#### Activity:
Tell me how many lines in the entries below contain the word "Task"; reply with the number and nothing else.

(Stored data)
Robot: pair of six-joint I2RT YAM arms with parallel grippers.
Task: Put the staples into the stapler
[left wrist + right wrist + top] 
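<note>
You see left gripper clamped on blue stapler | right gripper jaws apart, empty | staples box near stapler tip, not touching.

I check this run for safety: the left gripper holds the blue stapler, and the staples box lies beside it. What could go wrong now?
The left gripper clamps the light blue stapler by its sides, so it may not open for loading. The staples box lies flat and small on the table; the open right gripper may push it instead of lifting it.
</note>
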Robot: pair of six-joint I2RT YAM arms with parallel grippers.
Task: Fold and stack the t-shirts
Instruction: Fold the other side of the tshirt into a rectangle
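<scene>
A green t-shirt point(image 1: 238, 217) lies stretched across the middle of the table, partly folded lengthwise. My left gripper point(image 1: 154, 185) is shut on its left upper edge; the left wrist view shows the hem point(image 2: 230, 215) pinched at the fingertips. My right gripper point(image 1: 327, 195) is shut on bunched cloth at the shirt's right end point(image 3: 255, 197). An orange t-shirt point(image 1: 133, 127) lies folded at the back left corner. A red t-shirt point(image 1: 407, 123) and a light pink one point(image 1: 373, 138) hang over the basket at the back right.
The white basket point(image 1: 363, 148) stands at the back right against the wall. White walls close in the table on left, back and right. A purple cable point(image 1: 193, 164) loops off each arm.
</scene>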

#### Result for this exercise:
2